▸ GIVEN ENTRIES:

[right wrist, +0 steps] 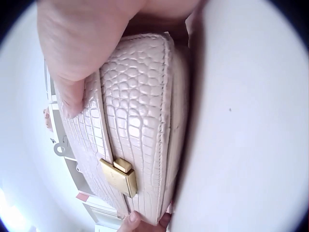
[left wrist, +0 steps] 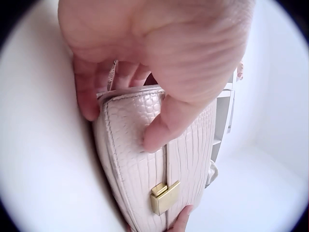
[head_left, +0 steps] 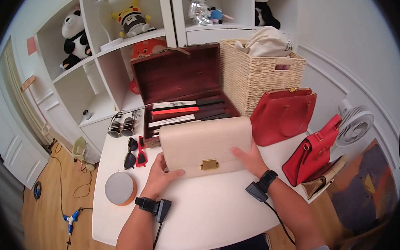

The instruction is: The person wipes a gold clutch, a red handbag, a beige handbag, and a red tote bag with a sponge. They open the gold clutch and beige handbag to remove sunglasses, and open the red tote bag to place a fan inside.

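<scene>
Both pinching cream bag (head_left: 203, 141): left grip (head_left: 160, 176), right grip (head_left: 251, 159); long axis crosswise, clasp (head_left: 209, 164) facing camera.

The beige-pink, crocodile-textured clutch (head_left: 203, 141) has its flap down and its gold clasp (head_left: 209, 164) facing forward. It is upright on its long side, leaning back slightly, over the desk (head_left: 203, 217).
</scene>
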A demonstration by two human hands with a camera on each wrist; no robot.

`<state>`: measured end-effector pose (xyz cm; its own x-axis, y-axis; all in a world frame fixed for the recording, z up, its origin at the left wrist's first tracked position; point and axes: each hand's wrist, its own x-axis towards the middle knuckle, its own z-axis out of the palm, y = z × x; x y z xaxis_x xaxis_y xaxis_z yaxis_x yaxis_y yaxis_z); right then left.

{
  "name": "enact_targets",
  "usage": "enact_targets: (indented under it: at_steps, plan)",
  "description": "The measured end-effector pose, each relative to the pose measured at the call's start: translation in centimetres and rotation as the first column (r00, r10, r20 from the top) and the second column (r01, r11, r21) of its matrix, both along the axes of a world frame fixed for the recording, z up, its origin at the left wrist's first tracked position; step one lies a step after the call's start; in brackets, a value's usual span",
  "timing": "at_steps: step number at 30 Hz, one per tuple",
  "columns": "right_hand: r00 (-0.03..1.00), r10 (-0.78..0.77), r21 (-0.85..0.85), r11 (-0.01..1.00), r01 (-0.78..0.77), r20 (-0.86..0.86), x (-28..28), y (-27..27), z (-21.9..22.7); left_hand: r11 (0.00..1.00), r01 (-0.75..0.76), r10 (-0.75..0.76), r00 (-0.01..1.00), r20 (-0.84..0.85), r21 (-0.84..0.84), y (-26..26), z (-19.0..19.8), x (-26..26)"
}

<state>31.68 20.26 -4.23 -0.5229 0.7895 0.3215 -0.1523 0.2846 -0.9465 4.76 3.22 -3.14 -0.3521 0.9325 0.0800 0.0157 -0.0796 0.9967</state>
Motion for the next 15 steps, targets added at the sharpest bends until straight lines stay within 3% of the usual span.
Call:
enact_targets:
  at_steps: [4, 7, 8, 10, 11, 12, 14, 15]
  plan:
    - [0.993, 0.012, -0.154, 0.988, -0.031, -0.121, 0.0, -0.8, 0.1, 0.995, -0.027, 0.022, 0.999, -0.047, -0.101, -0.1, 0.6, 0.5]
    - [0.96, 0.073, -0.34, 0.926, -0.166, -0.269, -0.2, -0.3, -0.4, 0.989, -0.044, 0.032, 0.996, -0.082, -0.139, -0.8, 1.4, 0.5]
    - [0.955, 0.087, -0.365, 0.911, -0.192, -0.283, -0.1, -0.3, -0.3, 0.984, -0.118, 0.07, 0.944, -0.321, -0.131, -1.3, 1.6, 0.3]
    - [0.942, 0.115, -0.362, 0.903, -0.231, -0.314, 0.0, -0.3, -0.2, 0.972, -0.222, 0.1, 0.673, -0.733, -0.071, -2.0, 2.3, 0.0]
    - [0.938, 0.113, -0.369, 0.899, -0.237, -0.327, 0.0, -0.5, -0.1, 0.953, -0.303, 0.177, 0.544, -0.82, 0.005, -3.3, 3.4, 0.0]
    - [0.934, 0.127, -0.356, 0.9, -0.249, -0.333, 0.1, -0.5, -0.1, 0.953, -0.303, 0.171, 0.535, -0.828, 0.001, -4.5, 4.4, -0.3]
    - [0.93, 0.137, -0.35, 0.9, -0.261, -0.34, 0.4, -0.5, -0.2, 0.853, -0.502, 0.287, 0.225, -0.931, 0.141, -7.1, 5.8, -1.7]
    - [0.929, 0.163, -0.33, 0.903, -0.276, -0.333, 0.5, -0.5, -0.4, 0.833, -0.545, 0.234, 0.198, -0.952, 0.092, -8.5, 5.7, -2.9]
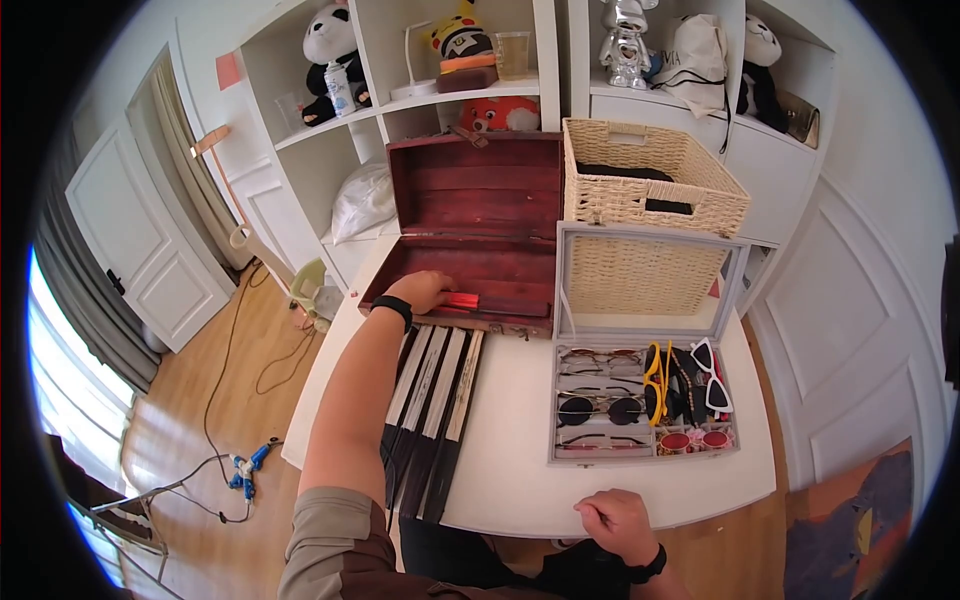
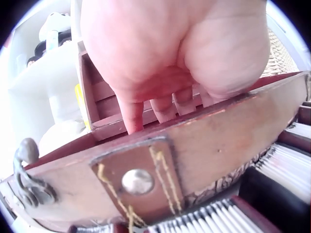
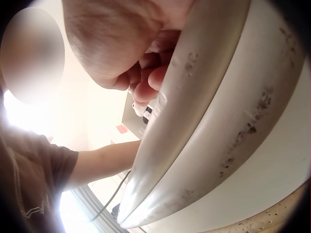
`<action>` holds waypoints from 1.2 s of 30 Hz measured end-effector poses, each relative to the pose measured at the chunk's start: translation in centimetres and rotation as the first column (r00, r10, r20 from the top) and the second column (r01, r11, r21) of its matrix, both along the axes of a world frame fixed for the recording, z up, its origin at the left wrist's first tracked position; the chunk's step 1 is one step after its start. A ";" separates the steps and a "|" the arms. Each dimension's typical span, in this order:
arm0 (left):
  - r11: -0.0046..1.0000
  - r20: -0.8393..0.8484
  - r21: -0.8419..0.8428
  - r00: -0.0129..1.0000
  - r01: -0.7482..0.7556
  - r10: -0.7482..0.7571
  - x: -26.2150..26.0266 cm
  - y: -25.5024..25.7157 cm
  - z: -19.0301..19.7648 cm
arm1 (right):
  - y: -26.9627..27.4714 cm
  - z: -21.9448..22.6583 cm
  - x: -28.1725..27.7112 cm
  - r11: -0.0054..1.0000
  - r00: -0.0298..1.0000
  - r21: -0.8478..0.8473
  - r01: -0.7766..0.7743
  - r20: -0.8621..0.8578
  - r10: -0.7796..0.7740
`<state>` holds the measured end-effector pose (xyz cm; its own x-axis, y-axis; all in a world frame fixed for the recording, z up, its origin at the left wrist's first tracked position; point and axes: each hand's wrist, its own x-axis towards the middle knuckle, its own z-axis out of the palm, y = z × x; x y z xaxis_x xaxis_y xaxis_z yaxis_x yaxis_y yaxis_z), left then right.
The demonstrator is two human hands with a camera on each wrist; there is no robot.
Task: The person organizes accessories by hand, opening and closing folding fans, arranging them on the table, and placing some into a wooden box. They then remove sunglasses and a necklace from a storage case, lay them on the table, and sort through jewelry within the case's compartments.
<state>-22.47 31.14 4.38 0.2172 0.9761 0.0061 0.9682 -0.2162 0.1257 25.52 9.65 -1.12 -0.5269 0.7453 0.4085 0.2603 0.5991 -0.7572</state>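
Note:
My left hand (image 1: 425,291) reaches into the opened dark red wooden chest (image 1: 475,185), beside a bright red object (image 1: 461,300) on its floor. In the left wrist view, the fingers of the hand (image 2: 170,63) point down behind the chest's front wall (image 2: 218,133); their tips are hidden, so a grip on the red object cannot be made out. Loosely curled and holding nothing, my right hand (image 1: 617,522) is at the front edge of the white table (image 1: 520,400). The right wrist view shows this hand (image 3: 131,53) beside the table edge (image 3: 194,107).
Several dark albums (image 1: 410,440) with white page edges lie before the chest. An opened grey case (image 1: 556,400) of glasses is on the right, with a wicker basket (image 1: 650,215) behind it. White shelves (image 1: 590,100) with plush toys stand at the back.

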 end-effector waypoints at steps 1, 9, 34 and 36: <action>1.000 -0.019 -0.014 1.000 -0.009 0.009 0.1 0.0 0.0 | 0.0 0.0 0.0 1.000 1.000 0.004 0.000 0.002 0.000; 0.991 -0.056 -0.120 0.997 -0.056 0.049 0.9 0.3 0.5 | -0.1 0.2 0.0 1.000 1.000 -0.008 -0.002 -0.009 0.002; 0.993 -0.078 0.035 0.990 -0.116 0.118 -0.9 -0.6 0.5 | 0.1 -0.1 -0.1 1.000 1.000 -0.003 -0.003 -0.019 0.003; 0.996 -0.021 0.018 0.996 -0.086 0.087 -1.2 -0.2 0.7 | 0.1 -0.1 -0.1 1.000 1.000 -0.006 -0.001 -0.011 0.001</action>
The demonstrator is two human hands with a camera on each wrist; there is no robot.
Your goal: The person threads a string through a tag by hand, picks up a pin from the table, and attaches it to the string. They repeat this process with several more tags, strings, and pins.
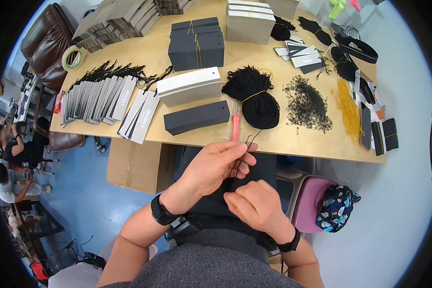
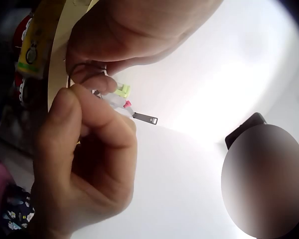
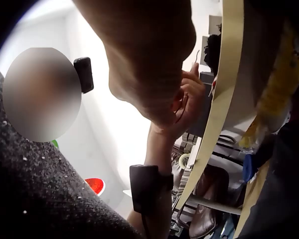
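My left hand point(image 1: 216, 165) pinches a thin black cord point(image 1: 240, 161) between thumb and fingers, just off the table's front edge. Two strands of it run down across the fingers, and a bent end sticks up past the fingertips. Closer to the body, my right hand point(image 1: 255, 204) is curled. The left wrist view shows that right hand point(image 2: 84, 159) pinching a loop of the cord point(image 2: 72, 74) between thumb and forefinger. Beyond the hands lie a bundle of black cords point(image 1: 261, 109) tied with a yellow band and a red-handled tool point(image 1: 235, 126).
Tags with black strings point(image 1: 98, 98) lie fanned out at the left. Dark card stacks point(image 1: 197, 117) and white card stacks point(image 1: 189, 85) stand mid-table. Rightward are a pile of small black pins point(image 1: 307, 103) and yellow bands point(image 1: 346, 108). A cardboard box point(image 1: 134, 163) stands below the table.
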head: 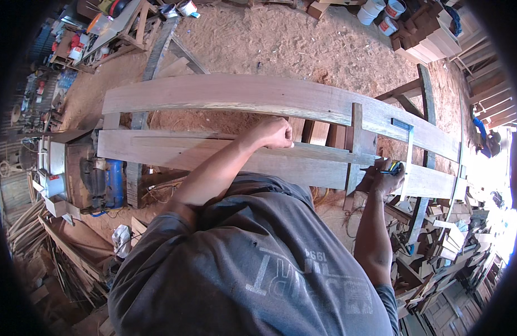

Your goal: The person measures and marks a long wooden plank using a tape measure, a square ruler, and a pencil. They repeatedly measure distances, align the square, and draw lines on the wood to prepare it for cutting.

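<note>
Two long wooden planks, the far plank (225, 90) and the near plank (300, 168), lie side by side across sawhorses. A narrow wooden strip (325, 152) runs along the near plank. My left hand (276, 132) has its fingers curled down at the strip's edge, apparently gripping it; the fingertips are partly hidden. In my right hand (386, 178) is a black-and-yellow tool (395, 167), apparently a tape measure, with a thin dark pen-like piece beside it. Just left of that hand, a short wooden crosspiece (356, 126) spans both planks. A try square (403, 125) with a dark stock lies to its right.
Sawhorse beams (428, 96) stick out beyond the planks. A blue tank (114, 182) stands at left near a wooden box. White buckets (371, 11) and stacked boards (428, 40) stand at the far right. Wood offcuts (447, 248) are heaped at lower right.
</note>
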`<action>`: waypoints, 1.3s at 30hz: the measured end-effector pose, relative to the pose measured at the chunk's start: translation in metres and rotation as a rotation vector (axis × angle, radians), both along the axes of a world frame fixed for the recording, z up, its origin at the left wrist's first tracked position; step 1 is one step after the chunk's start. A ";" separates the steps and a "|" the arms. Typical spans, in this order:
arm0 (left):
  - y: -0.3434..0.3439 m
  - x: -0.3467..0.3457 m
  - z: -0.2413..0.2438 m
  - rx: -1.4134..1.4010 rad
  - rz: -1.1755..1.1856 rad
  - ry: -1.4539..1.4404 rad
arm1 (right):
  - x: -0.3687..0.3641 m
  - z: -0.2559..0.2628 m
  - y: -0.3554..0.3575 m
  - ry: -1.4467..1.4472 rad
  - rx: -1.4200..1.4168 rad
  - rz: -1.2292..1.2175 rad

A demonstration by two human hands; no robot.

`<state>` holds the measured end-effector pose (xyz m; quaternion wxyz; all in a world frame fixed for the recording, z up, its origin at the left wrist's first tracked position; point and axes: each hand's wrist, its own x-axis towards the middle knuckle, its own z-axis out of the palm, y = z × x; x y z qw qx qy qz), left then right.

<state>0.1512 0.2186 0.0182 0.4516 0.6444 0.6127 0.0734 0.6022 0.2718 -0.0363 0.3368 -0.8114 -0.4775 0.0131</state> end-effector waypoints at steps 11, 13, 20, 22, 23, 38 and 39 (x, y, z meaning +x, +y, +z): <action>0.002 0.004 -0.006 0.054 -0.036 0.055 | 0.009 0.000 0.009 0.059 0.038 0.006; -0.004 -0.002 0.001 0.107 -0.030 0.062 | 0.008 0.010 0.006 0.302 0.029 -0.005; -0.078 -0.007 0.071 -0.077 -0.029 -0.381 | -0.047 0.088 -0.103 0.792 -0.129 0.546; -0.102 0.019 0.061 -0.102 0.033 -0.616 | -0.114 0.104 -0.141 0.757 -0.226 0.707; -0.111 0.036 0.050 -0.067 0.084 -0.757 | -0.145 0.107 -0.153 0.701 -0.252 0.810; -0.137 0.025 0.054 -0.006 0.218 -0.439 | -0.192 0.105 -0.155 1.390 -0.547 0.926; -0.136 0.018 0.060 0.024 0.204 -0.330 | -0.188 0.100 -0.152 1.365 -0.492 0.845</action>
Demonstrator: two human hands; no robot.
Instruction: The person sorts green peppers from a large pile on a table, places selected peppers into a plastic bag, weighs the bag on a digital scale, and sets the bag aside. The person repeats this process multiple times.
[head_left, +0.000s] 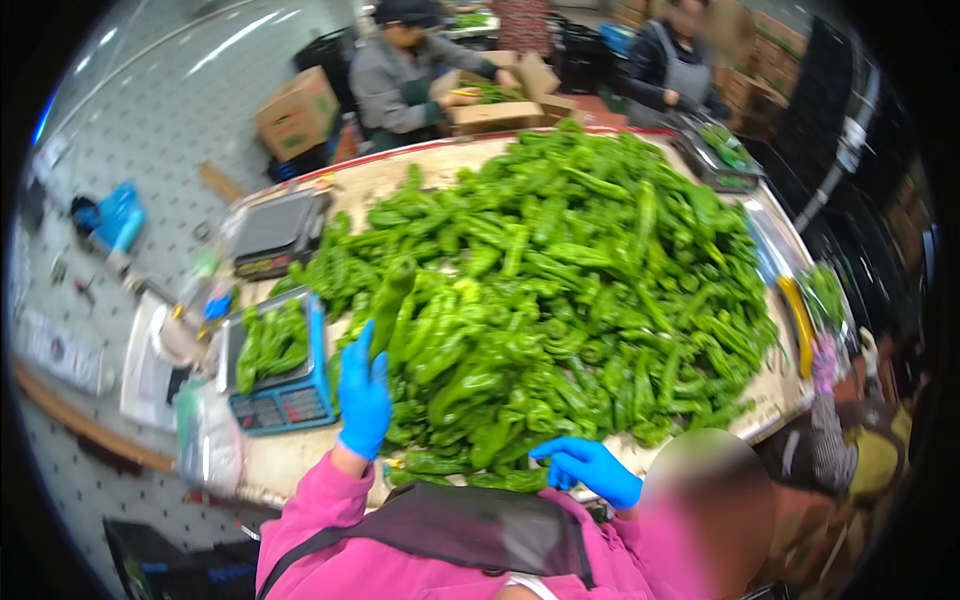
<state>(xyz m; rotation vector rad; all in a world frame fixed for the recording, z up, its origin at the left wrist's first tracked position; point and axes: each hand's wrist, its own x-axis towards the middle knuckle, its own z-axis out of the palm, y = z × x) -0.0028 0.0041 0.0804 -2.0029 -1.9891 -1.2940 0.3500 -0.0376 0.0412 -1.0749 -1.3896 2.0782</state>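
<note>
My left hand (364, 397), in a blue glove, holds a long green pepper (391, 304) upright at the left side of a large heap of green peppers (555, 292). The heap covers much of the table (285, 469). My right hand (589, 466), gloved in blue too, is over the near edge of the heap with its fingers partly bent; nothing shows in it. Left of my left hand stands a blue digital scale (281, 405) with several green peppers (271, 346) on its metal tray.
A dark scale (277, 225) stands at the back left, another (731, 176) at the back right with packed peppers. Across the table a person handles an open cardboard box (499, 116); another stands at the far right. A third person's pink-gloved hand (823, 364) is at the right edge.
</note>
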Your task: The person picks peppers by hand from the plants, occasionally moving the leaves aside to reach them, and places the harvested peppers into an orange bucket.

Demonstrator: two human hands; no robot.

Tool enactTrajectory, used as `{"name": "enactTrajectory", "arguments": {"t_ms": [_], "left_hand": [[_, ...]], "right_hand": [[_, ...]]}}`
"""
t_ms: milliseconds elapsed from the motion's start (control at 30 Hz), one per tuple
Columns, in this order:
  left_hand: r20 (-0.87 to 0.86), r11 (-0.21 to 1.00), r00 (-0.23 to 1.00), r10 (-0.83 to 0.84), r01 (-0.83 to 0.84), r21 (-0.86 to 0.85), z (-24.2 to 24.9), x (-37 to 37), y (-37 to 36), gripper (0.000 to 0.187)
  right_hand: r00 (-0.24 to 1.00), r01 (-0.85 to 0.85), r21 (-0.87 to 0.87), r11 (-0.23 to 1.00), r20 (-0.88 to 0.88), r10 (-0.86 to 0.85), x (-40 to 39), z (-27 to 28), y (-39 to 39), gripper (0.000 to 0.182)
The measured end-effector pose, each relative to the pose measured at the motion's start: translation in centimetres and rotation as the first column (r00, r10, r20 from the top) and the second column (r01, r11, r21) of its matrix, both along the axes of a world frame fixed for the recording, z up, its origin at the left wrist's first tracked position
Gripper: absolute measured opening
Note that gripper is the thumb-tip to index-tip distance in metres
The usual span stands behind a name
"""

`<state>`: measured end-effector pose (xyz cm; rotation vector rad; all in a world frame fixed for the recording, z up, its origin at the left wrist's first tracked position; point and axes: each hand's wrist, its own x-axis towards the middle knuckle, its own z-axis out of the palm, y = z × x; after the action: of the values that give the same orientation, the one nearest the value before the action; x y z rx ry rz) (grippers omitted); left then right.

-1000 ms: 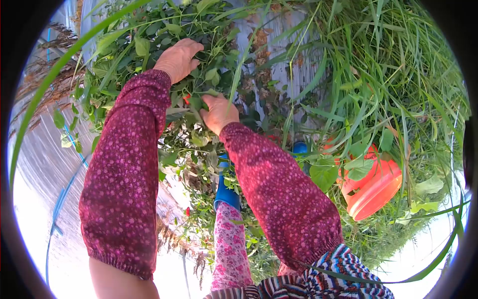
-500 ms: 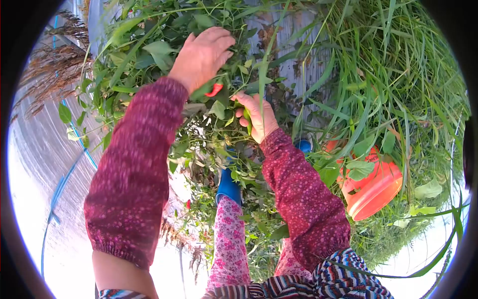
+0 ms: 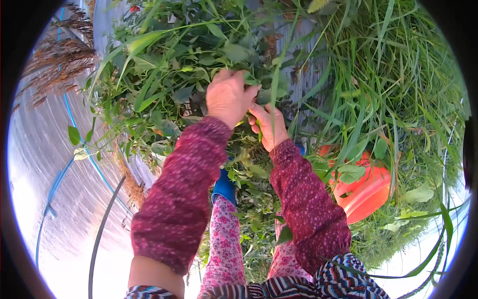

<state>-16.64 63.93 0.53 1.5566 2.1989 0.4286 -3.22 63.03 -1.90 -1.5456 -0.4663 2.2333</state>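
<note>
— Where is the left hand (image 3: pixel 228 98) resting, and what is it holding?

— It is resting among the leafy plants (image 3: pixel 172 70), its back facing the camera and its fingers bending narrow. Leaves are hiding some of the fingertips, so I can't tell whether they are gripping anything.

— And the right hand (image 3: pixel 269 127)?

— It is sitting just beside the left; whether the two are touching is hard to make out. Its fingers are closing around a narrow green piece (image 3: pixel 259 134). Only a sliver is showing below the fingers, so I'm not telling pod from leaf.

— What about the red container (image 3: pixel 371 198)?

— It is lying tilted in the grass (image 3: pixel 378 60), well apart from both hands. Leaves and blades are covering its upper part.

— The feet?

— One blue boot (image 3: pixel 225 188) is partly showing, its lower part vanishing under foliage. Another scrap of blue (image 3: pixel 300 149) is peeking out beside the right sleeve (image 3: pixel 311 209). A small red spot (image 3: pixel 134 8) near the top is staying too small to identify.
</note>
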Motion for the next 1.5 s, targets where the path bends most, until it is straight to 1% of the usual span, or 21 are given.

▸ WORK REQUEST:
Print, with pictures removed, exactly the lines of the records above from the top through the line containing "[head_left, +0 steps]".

▸ RESULT FOR THIS TASK:
[right wrist, +0 steps] 
[left wrist, +0 steps] 
[head_left, +0 steps] 

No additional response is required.